With the pictures removed, please write out every line below exactly as given.
══ SUPPLIED INFORMATION
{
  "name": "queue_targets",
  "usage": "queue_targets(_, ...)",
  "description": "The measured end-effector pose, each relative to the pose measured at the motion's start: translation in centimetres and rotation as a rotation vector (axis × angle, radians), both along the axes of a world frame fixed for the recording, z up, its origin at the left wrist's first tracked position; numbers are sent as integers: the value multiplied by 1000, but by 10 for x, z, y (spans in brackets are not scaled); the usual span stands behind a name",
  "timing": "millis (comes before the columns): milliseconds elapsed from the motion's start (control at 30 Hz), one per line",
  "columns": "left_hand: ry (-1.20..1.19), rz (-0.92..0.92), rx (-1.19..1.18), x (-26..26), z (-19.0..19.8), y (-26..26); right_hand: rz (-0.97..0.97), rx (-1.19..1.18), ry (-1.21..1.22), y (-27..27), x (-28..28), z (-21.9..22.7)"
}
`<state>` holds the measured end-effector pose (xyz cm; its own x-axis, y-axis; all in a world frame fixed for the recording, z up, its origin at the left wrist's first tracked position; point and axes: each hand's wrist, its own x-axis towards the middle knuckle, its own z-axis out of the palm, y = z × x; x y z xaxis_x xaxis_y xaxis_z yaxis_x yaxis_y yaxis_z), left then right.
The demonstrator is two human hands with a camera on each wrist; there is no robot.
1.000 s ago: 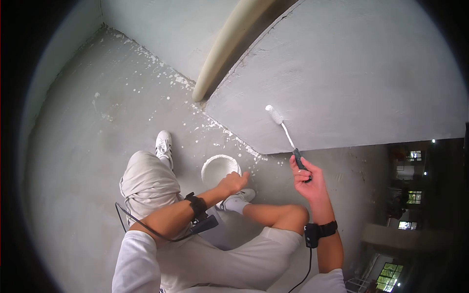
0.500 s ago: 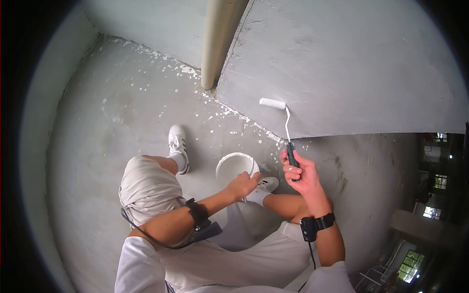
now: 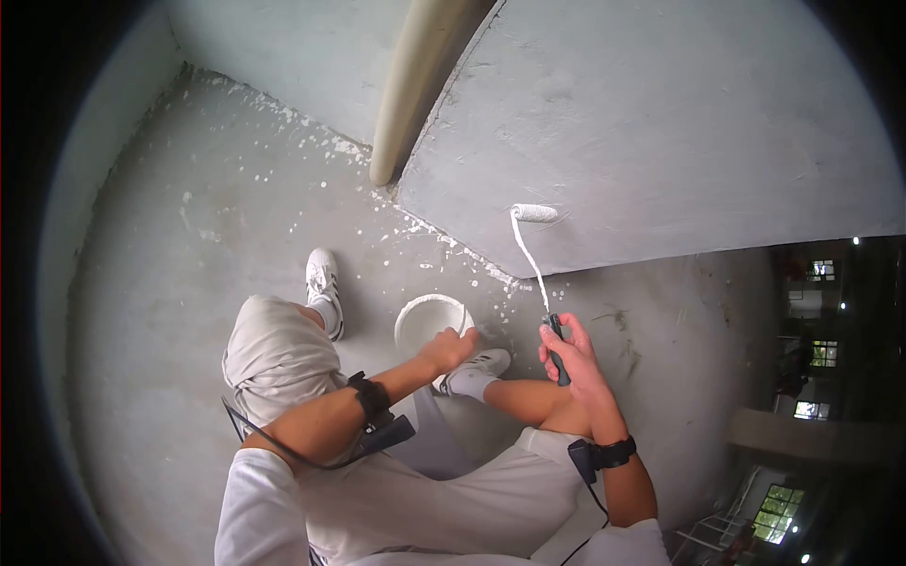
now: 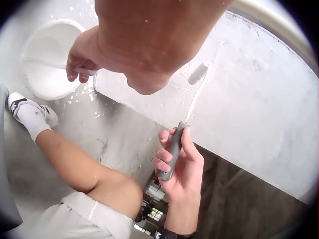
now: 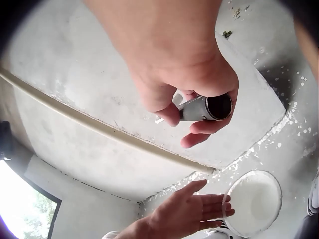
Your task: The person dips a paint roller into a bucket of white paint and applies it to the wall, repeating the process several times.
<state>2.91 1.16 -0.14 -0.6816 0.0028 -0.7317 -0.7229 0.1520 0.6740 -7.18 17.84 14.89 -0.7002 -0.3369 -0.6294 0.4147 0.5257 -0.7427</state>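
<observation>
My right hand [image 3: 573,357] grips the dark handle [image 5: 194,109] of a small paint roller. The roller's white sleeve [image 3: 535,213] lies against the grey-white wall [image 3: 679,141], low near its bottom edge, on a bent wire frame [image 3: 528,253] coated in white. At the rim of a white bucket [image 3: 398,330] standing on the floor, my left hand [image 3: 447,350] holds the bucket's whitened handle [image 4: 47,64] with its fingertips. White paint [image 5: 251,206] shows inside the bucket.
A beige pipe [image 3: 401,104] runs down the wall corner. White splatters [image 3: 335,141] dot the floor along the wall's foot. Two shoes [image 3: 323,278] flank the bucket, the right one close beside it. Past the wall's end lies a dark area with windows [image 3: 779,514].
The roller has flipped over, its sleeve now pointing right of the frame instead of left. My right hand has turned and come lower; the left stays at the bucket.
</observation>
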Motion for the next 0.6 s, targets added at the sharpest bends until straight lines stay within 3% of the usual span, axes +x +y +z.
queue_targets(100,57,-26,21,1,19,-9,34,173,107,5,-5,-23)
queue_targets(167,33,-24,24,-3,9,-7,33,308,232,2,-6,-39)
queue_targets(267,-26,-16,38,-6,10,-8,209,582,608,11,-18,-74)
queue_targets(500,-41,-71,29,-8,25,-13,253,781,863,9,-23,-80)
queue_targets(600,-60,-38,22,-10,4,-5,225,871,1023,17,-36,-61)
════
### WRITTEN RESPONSE
{
  "name": "queue_targets",
  "usage": "queue_targets(_, ...)",
  "description": "The measured end-effector pose, each relative to the pose measured at the motion's start: translation in centimetres and rotation as a rotation vector (axis × angle, radians), both along the axes of a world frame fixed for the recording, z up, its origin at the left wrist's first tracked position; numbers are sent as integers: the value multiplied by 1000, but by 10 for x, z, y (spans in brackets are not scaled); the usual span stands behind a name",
  "timing": "millis (comes before the columns): milliseconds elapsed from the motion's start (control at 30 Hz), one per line",
  "columns": "left_hand: ry (-1.20..1.19), rz (-0.92..0.92), rx (-1.19..1.18), x (-26..26), z (-19.0..19.8), y (-26..26); right_hand: rz (-0.97..0.97), rx (-1.19..1.18), ry (-1.21..1.22), y (-27..27), x (-28..28), z (-21.9..22.7)"
}
`<state>` holds the measured end-effector pose (xyz cm; its own x-axis, y-axis; all in a world frame fixed for the recording, z up, its origin at the left wrist's first tracked position; point and axes: each hand's wrist, its own x-axis towards the middle knuckle, its own z-axis out of the palm, y = z × x; x y z xaxis_x xaxis_y xaxis_z yaxis_x yaxis_y yaxis_z), left then right.
The demonstrator is two human hands with a camera on each wrist; there is no robot.
1.000 s ago: 
0.500 s ago: 
now: 
now: 
now: 
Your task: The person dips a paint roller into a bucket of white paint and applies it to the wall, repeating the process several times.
<state>2.91 1.16 -0.14 -0.6816 0.0028 -0.7317 -0.7229 0.1520 0.6740 -7.18 17.84 14.89 -0.7002 -0.3369 -0.6294 0.4147 0.5257 -0.7427</state>
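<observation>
My right hand [image 3: 573,357] grips the dark handle [image 5: 194,109] of a small paint roller. The roller's white sleeve [image 3: 535,213] lies against the grey-white wall [image 3: 679,141], low near its bottom edge, on a bent wire frame [image 3: 528,253] coated in white. At the rim of a white bucket [image 3: 398,330] standing on the floor, my left hand [image 3: 447,350] holds the bucket's whitened handle [image 4: 47,64] with its fingertips. White paint [image 5: 251,206] shows inside the bucket.
A beige pipe [image 3: 401,104] runs down the wall corner. White splatters [image 3: 335,141] dot the floor along the wall's foot. Two shoes [image 3: 323,278] flank the bucket, the right one close beside it. Past the wall's end lies a dark area with windows [image 3: 779,514].
The roller has flipped over, its sleeve now pointing right of the frame instead of left. My right hand has turned and come lower; the left stays at the bucket.
</observation>
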Motion for the next 0.6 s, targets added at the sharpest bends until straight lines stay within 3% of the usual span, axes +x +y +z.
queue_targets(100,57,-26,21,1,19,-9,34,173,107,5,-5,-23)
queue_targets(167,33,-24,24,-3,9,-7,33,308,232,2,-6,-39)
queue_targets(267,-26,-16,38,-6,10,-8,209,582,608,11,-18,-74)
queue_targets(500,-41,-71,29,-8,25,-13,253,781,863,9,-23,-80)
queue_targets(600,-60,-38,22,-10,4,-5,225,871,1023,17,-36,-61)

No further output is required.